You must either set Mapping Table, Lookup Column and Output Column, or only set Custom SQL. The Mapping Table, Lookup Column, and Output Column parameters are mandatory unless the Custom SQL parameter is set instead.

The lookup is performed on the mapping table with an optional memory cache configured with the Cache Lookup Data parameter.

When a null value is passed as the Lookup Value or when the lookup finds no matching value in lookup column, the enricher returns the Fallback Value or the Lookup Value, depending on the Fallback Behavior parameter.
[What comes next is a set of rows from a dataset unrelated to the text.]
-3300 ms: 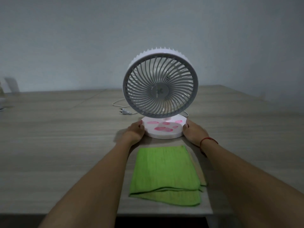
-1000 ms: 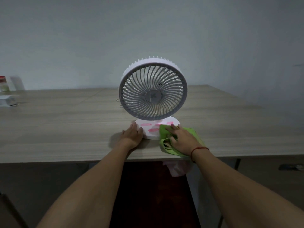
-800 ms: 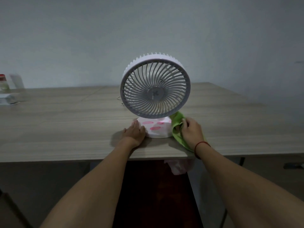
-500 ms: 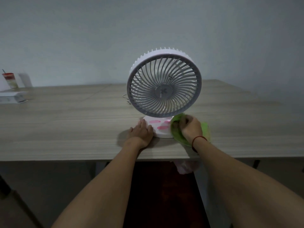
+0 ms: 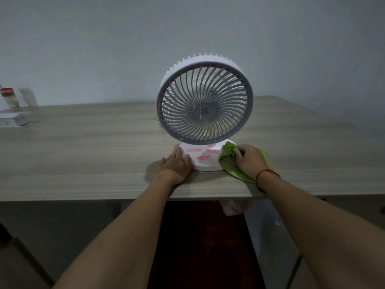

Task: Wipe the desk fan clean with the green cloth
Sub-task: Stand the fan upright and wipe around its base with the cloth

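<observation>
- Two hands are working at the foot of the desk fan (image 5: 205, 107), and I am reading them from left to right along the bench (image 5: 83, 155).
- Far left, a small jar (image 5: 9, 97) and a flat white box (image 5: 13, 119) are sitting well apart from the work, so they are posing no trouble.
- My left hand (image 5: 177, 163) is lying flat and released on the bench, its fingertips touching the left rim of the white base (image 5: 205, 163); it is grasping nothing, only bracing.
- Pink smears (image 5: 203, 157) are showing on top of the base, between the two hands, so I am judging the wiping as barely started.
- My right hand (image 5: 249, 159) is clenched on the green cloth (image 5: 227, 161), which is bunched against the right edge of the base and trailing under the wrist towards the bench's front edge.
- What I am watching for: the fan is standing close to the front edge, so a hard sideways stroke could be sliding it off or tipping the tall head if the flat left hand is not really holding it.
- I am also wary of the bunched cloth spreading the pink rather than lifting it, and of loose folds catching in the grille (image 5: 181, 113).
</observation>
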A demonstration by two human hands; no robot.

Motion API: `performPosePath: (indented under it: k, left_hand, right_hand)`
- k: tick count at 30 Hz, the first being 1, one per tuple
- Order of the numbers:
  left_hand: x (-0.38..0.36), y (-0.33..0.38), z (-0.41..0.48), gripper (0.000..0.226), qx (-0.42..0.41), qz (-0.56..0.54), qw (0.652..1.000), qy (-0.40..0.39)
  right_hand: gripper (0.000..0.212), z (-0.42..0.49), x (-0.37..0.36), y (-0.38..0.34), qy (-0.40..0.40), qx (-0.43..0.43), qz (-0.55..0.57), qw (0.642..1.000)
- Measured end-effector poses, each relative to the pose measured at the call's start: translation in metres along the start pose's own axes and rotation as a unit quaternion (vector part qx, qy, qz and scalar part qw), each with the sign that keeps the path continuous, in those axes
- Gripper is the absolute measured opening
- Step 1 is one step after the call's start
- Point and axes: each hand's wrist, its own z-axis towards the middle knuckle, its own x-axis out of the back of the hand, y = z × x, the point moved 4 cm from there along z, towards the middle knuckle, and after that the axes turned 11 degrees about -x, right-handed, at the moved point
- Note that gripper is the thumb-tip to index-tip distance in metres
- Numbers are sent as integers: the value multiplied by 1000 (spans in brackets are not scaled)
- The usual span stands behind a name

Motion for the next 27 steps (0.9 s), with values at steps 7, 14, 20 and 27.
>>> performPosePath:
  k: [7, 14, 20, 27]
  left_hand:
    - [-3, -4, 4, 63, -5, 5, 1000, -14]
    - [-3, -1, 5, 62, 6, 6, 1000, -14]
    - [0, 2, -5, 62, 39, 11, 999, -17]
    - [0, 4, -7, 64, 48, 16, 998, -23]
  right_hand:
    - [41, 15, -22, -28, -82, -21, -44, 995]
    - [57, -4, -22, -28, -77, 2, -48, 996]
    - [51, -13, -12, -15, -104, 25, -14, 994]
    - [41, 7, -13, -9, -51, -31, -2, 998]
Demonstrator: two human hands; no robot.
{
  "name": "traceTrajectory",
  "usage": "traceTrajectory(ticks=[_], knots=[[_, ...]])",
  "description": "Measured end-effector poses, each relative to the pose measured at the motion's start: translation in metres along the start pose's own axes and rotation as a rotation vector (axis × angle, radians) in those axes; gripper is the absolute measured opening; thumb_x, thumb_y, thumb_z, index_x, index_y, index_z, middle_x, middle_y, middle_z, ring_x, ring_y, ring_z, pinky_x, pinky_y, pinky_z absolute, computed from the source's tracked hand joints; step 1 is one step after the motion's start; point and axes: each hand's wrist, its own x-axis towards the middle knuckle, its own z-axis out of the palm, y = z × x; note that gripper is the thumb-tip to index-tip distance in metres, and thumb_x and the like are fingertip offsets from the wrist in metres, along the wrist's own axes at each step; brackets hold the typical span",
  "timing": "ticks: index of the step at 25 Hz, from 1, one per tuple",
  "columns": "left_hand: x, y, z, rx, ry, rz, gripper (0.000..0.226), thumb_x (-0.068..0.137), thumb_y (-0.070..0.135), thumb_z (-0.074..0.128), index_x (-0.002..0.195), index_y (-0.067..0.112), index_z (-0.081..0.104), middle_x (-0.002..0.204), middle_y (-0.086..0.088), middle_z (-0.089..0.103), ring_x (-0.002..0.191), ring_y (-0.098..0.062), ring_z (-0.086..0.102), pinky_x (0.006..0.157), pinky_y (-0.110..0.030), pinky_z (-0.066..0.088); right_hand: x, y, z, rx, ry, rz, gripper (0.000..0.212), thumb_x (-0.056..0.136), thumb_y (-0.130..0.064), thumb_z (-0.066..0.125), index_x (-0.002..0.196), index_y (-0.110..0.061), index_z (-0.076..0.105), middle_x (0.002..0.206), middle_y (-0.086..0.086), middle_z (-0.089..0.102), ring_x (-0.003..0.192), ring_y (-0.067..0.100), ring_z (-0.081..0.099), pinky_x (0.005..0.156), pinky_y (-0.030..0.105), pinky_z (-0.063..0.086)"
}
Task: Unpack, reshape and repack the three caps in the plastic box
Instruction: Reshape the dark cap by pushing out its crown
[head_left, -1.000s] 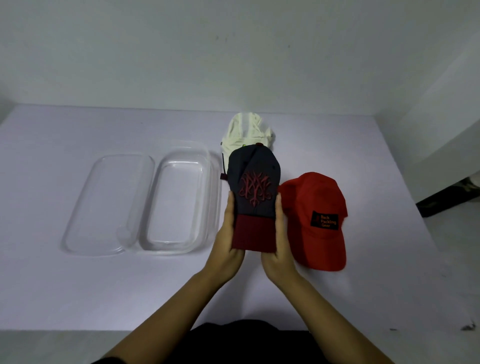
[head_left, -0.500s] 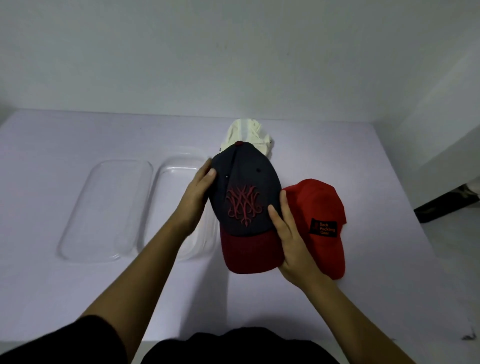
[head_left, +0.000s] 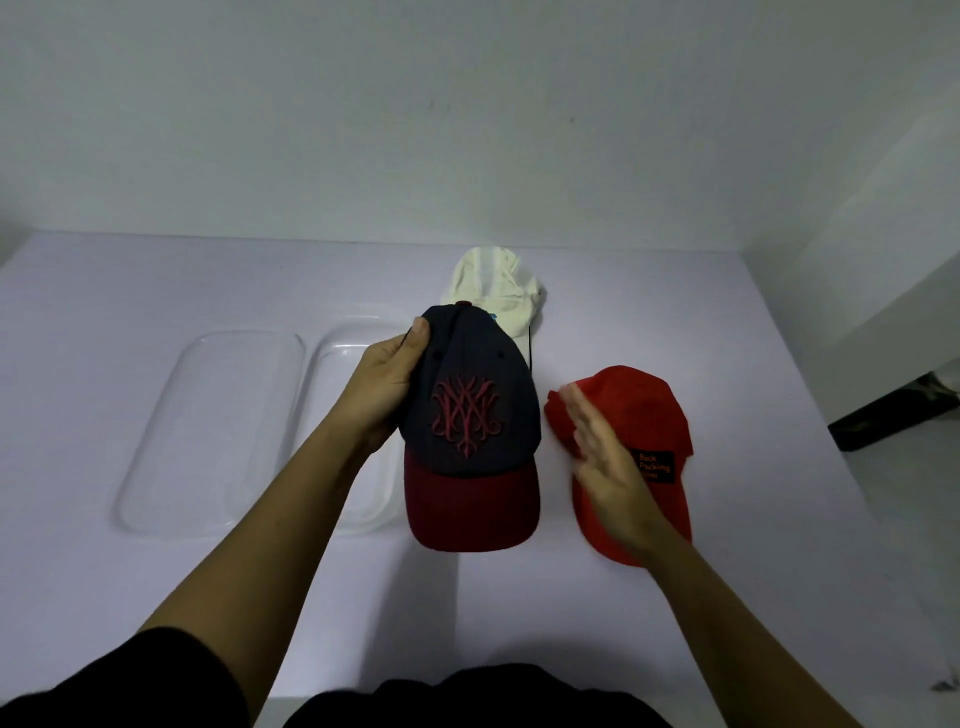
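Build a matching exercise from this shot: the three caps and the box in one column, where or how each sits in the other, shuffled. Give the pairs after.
Column A
1. navy cap
2. red cap
3. cream cap
4. plastic box

Column B
a. lies at the right, partly behind the flat right hand
b. held up by its crown in the left hand
c. clear and open, its lid lying to its left
d. farthest back on the table

Pairs: 1-b, 2-a, 3-d, 4-c
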Motion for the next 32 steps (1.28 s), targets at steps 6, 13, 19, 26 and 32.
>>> traceTrajectory(ticks=[6, 13, 19, 26, 32], knots=[[-0.004, 0.000, 0.036, -0.005, -0.130, 0.002, 0.047, 0.089, 0.046, 0.048, 0.112, 0.010, 0.067, 0.110, -0.012, 0.071, 0.103, -0.023, 0.068, 0.088, -0.030, 0.054, 0.052, -0.022, -0.009, 0.380, -0.140, 0.182, 0.080, 0.059, -0.061, 0.076, 0.122, -0.015, 0.058, 0.120, 0.001, 0.067, 0.113, 0.016, 0.062, 0.093, 0.028, 0.051], [0.009, -0.004, 0.025, 0.336, -0.214, -0.081, 0.044, 0.095, 0.049, 0.041, 0.118, 0.018, 0.062, 0.116, 0.000, 0.068, 0.108, -0.015, 0.064, 0.097, -0.029, 0.048, 0.067, 0.004, -0.015, 0.594, -0.151, 0.296, 0.059, 0.064, -0.038, 0.080, 0.112, -0.009, 0.063, 0.107, 0.006, 0.071, 0.099, 0.019, 0.067, 0.087, 0.030, 0.056], [0.034, -0.071, 0.021, 0.605, -0.108, -0.139, 0.040, 0.096, 0.046, 0.041, 0.114, 0.017, 0.062, 0.113, -0.003, 0.065, 0.106, -0.021, 0.060, 0.092, -0.036, 0.050, 0.072, 0.052, 0.004, 0.284, 0.034, 0.511, 0.032, 0.096, -0.022, 0.049, 0.125, -0.006, 0.054, 0.121, 0.012, 0.063, 0.109, 0.025, 0.062, 0.092, 0.034, 0.051], [0.045, -0.088, 0.019, 0.813, -0.022, -0.074, 0.038, 0.096, 0.036, 0.045, 0.107, 0.006, 0.065, 0.102, -0.005, 0.066, 0.091, -0.016, 0.059, 0.074, -0.024, 0.044, 0.071, 0.074, -0.006, -0.171, -0.015, 0.528, 0.034, 0.099, -0.029, 0.042, 0.123, -0.010, 0.057, 0.119, 0.005, 0.062, 0.108, 0.017, 0.057, 0.092, 0.029, 0.044], [0.040, -0.082, 0.006, 0.751, -0.088, -0.244, 0.027, 0.095, 0.033, 0.047, 0.108, 0.014, 0.062, 0.096, 0.002, 0.061, 0.079, -0.016, 0.063, 0.069, -0.022, 0.045, 0.076, 0.072, -0.015, -0.224, -0.166, 0.596, 0.024, 0.100, -0.030, 0.038, 0.104, -0.015, 0.057, 0.084, -0.004, 0.056, 0.076, 0.010, 0.054, 0.072, 0.027, 0.047]])
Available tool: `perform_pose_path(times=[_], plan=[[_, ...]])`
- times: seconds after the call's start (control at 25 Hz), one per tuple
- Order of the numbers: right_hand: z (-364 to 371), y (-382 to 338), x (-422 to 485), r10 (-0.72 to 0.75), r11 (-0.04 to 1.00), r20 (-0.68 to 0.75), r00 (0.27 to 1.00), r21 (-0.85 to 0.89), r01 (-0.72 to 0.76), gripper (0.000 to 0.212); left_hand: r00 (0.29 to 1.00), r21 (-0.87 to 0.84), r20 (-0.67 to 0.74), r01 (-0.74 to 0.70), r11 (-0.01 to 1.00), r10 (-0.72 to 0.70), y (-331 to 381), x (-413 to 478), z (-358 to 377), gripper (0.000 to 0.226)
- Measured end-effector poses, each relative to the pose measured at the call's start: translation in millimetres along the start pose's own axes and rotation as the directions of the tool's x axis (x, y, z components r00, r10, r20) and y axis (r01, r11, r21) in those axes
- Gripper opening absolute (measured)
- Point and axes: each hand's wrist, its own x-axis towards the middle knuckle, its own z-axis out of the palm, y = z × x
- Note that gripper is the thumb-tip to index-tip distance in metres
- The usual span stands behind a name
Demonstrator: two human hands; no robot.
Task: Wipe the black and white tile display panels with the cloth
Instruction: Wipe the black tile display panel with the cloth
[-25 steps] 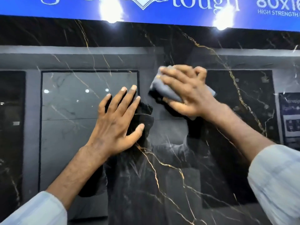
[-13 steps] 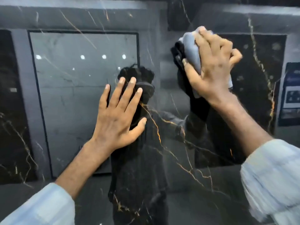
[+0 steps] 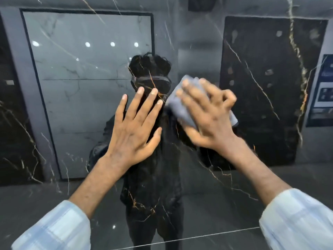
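Observation:
A glossy black tile panel (image 3: 207, 195) with gold veins fills the view right in front of me. My left hand (image 3: 134, 129) lies flat on it with fingers spread and straight. Just to the right, my right hand (image 3: 209, 118) holds a folded grey cloth (image 3: 177, 109) against the panel; its fingers are blurred with motion and partly curled over the cloth. The cloth shows past the fingertips and at the hand's right side.
The shiny surface mirrors a person, a pale grey marble panel (image 3: 81, 87) on the left, a dark gold-veined panel (image 3: 266, 87) on the right and a blue poster (image 3: 324, 91) at the far right. A thin joint line (image 3: 198, 237) crosses the panel low down.
My right hand has dragged the cloth down and left, from high on the panel to beside my left hand. My view has tilted down; the blue banner has left the frame. The left hand stays flat.

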Motion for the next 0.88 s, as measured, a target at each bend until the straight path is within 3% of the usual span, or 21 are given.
perform_pose_path(times=[0.04, 0.08, 0.12, 0.16, 0.24, 0.28, 0.32, 0.36, 0.4, 0.44, 0.48, 0.52, 0.56, 0.6, 0.64, 0.68, 0.76, 0.8, 0.84, 0.88], plan=[[-2.6, 3.6, -12.6, -0.155, 0.988, 0.031, 0.987, 0.006, 0.155, 0.062, 1.0, -0.014, 0.03, -0.002, 1.0, 0.002, 5.0, -13.7, 0.1, 0.072], [-6.6, 15.3, -16.2, -0.209, 0.978, 0.042, 0.977, 0.009, 0.209, 0.06, 0.998, -0.018, 0.055, -0.003, 1.0, 0.004, 8.8, -26.0, 0.3, 0.076], [-9.3, 27.0, -15.3, -0.139, 0.99, 0.025, 0.99, 0.003, 0.139, 0.058, 0.997, -0.019, 0.074, -0.004, 1.0, 0.005, 11.8, -36.2, 0.4, 0.078], [-10.9, 35.0, -12.8, 0.05, 0.999, -0.007, 0.999, -0.006, -0.05, 0.057, 0.996, -0.02, 0.088, -0.003, 1.0, 0.005, 13.8, -44.0, 0.4, 0.078], [-12.6, 26.3, -17.0, 0.437, 0.899, -0.071, 0.897, -0.013, -0.439, 0.058, 0.993, -0.032, 0.117, 0.01, 0.999, -0.006, 16.8, -55.4, 0.6, 0.079], [-9.8, 10.7, -27.7, 0.476, 0.878, -0.081, 0.876, -0.012, -0.478, 0.061, 0.991, -0.036, 0.132, 0.021, 0.999, -0.016, 19.3, -60.4, 0.5, 0.079], [-5.2, -6.8, -44.0, 0.385, 0.923, -0.06, 0.921, -0.009, -0.386, 0.063, 0.989, -0.036, 0.147, 0.028, 0.999, -0.023, 22.3, -65.2, 0.5, 0.08], [-2.3, -20.5, -62.6, 0.173, 0.985, -0.009, 0.985, 0.008, -0.173, 0.064, 0.987, -0.034, 0.162, 0.029, 0.999, -0.024, 24.8, -69.8, 0.6, 0.081], [-3.0, -25.1, -77.9, -0.05, 0.998, 0.054, 0.997, 0.034, 0.048, 0.062, 0.985, -0.035, 0.173, 0.025, 0.999, -0.018, 26.0, -73.6, 0.5, 0.081], [-5.4, -16.7, -83.9, -0.179, 0.983, 0.079, 0.981, 0.061, 0.174, 0.06, 0.984, -0.036, 0.18, 0.017, 0.999, -0.011, 26.0, -75.8, 0.5, 0.081], [-7.6, -2.3, -83.6, -0.177, 0.983, 0.077, 0.981, 0.071, 0.172, 0.058, 0.983, -0.034, 0.184, 0.012, 0.999, -0.006, 25.3, -76.4, 0.5, 0.08], [-9.5, 8.5, -80.3, -0.042, 0.997, 0.056, 0.998, 0.067, 0.038, 0.057, 0.982, -0.031, 0.187, 0.014, 0.999, -0.008, 25.0, -76.0, 0.3, 0.08], [-10.5, 14.3, -76.8, 0.183, 0.981, 0.022, 0.983, 0.062, -0.184, 0.057, 0.981, -0.032, 0.191, 0.024, 0.999, -0.017, 25.6, -75.6, 0.1, 0.079], [-12.6, 10.3, -76.2, 0.392, 0.918, -0.014, 0.92, 0.07, -0.39, 0.057, 0.98, -0.04, 0.195, 0.039, 0.998, -0.03, 27.5, -76.3, -0.2, 0.078], [-12.6, -3.4, -81.4, 0.494, 0.868, -0.043, 0.868, 0.079, -0.49, 0.058, 0.978, -0.053, 0.202, 0.055, 0.997, -0.043, 31.1, -78.9, -0.5, 0.077], [-9.7, -23.1, -92.9, 0.481, 0.875, -0.036, 0.876, 0.082, -0.477, 0.06, 0.976, -0.067, 0.213, 0.066, 0.996, -0.051, 36.0, -84.7, -0.8, 0.077], [-6.4, -58.6, -127.4, 0.16, 0.979, 0.085, 0.983, 0.116, -0.17, 0.063, 0.966, -0.08, 0.255, 0.064, 0.995, -0.041, 46.9, -105.1, 0.4, 0.08], [-7.3, -61.3, -141.2, 0.007, 0.988, 0.146, 0.989, 0.15, -0.03, 0.063, 0.96, -0.079, 0.279, 0.056, 0.995, -0.032, 51.6, -118.0, 1.5, 0.083], [-8.1, -51.2, -146.3, -0.042, 0.982, 0.159, 0.986, 0.187, 0.012, 0.062, 0.954, -0.071, 0.297, 0.047, 0.996, -0.024, 54.7, -130.1, 2.9, 0.085], [-8.4, -36.1, -146.1, 0.032, 0.974, 0.141, 0.99, 0.219, -0.063, 0.062, 0.951, -0.059, 0.31, 0.041, 0.997, -0.021, 56.3, -140.2, 4.2, 0.087]])
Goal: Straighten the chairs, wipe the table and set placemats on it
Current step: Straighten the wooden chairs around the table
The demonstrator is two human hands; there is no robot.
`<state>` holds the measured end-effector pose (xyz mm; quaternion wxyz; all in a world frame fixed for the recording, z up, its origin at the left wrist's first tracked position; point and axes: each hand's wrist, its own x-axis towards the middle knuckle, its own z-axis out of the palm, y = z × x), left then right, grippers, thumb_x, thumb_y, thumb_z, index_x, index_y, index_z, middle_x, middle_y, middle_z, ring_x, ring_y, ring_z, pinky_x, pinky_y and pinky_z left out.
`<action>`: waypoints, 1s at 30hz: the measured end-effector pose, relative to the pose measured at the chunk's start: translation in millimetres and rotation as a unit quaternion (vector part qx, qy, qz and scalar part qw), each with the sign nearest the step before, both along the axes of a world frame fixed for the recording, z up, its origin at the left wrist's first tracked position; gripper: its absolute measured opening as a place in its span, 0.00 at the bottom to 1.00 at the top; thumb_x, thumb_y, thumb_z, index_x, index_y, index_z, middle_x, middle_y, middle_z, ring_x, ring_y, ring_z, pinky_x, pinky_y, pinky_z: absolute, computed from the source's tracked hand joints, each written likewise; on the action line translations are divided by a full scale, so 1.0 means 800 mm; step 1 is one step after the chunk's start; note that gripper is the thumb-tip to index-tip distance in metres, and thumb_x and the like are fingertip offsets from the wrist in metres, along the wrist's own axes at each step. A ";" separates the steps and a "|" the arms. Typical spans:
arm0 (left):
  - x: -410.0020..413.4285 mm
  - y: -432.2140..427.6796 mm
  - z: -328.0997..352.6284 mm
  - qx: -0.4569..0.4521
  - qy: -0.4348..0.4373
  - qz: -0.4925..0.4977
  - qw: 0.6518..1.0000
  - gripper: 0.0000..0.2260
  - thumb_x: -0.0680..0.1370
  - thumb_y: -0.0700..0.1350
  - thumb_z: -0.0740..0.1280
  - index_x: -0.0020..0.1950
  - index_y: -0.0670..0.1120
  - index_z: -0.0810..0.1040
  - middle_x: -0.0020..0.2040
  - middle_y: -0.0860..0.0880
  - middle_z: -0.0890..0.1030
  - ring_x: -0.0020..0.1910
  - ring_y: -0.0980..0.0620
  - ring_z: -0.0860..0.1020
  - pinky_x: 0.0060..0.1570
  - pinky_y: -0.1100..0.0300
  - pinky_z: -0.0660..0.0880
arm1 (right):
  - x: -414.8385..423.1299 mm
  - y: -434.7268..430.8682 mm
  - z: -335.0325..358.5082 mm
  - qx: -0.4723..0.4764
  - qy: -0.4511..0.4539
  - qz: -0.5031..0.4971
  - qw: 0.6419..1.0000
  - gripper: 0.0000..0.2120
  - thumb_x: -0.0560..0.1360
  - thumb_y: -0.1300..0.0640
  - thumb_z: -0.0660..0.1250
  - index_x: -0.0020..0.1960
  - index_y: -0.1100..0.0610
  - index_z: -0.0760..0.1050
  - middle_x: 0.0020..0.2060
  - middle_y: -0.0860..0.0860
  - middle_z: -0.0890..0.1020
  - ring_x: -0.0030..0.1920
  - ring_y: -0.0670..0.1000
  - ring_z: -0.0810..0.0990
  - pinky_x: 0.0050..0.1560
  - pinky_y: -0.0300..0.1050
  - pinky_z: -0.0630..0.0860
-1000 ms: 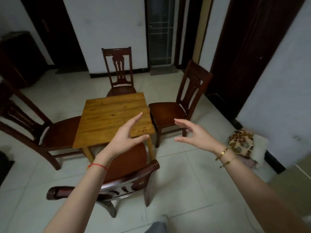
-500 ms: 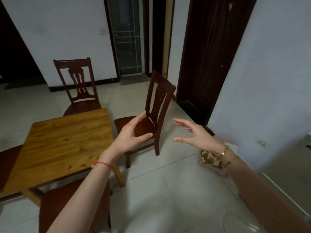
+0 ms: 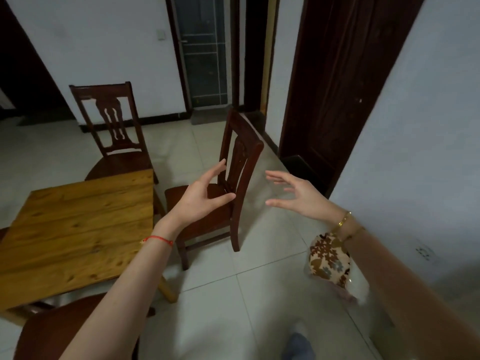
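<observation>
A light wooden table (image 3: pixel 78 229) fills the left of the view, its top bare. A dark wooden chair (image 3: pixel 241 154) stands at its right side, turned slightly askew, back toward the wall. My left hand (image 3: pixel 205 196) hovers open in front of that chair's backrest, fingers spread, holding nothing. My right hand (image 3: pixel 298 193) is open too, just right of the backrest and apart from it. A second chair (image 3: pixel 111 126) stands at the table's far side. A third chair's seat (image 3: pixel 65 331) shows at the bottom left.
A floral cushion (image 3: pixel 330 258) lies on the tiled floor by the right wall, partly behind my right forearm. A dark door (image 3: pixel 337 87) and a glass door (image 3: pixel 202 53) are beyond the chairs. My foot (image 3: pixel 298 344) shows at the bottom.
The view has swung right and closer to the right-hand chair. Both open hands have come nearer its backrest, one on each side.
</observation>
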<state>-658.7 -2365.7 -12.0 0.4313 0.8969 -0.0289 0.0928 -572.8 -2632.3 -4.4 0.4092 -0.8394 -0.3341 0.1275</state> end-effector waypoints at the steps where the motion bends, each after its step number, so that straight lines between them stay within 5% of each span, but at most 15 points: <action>1: 0.017 -0.005 -0.002 -0.001 -0.002 0.010 1.000 0.37 0.75 0.55 0.72 0.79 0.59 0.57 0.76 0.57 0.67 0.75 0.59 0.63 0.74 0.57 0.58 | 0.023 -0.002 -0.001 -0.002 -0.003 0.010 1.000 0.40 0.67 0.36 0.71 0.75 0.44 0.63 0.71 0.43 0.70 0.70 0.41 0.67 0.73 0.51 0.65; 16: 0.233 -0.061 -0.015 -0.023 -0.012 0.228 0.973 0.37 0.74 0.54 0.73 0.79 0.57 0.59 0.74 0.56 0.69 0.75 0.59 0.65 0.75 0.50 0.62 | 0.366 0.027 0.000 -0.038 -0.013 0.223 0.974 0.41 0.67 0.41 0.74 0.75 0.48 0.63 0.69 0.43 0.72 0.67 0.40 0.70 0.66 0.36 0.66; 30: 0.411 0.024 -0.044 -0.019 -0.009 0.359 0.933 0.34 0.75 0.50 0.72 0.78 0.52 0.62 0.75 0.53 0.69 0.74 0.57 0.66 0.72 0.58 0.65 | 0.616 0.192 -0.022 -0.050 -0.031 0.370 0.927 0.41 0.67 0.40 0.73 0.76 0.47 0.61 0.71 0.44 0.70 0.69 0.41 0.68 0.71 0.45 0.65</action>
This plug-in is thread-safe and supports parallel execution.

Plug-in Parameters

The following table lists the plug-in parameters.

Parameter NameMandatoryTypeDescription

Cache Lookup Data

No

String

Use this parameter to optionally use a memory cache for the lookup process. Possible values are:

  • NO_CACHE: Do not use a cache, the mapping table is queried for each lookup.

  • LOAD_ON_START (Default): Cache all lookup data in memory at initialization. All lookups are made using the memory cache.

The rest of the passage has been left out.